Description of the task — Give back exactly the lines of the entries below from the line with "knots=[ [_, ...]" to the line with "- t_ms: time", inclusive, and only those.

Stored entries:
——————————
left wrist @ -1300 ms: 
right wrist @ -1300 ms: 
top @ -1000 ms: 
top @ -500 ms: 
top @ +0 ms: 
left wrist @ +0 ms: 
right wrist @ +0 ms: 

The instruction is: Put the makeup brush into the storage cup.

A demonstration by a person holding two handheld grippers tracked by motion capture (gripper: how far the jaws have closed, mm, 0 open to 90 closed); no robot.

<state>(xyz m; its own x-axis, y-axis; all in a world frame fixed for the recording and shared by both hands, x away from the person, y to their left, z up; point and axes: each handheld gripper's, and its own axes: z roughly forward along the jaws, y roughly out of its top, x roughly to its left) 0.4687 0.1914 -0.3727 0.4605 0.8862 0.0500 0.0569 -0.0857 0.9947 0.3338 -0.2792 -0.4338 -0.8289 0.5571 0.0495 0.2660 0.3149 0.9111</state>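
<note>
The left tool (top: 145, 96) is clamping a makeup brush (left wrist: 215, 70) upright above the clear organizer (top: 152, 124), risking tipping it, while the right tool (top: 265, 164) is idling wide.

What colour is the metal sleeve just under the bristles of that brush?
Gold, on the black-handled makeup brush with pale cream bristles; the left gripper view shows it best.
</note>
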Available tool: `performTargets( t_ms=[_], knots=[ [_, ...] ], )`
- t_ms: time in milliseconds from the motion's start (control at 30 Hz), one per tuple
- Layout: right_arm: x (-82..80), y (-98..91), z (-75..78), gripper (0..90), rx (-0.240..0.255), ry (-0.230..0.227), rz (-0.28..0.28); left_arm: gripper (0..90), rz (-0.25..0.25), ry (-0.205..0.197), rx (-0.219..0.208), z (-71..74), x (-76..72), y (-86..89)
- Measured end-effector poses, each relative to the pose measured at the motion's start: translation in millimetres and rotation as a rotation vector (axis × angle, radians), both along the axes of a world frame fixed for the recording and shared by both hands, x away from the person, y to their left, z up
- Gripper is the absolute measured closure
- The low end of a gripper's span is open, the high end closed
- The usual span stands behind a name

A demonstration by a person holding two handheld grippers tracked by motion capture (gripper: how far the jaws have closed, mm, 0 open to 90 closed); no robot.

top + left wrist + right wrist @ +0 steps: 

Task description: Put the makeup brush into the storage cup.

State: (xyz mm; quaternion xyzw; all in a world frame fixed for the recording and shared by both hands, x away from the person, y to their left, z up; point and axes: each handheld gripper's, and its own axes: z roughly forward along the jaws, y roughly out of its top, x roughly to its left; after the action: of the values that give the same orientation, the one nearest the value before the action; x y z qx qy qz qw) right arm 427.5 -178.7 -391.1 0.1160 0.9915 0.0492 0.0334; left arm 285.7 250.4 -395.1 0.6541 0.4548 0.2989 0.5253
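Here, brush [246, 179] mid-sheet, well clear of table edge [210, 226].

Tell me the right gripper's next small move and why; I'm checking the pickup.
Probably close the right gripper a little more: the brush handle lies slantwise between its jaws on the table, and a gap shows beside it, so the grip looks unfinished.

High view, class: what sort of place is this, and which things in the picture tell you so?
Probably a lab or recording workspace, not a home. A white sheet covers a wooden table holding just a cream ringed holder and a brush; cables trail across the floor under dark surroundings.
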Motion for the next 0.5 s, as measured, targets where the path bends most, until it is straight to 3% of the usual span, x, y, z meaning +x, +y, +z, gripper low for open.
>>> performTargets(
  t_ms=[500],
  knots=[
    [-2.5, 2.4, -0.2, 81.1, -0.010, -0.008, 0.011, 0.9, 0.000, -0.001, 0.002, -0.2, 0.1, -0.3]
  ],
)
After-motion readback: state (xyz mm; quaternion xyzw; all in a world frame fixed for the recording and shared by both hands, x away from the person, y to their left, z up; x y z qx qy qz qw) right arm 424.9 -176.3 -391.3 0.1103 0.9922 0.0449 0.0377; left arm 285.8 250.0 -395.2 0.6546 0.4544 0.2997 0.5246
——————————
Response to the task —
Available tool: `performTargets( t_ms=[_], knots=[ [_, ...] ], )`
- t_ms: time in milliseconds from the motion's start (control at 30 Hz), one per tuple

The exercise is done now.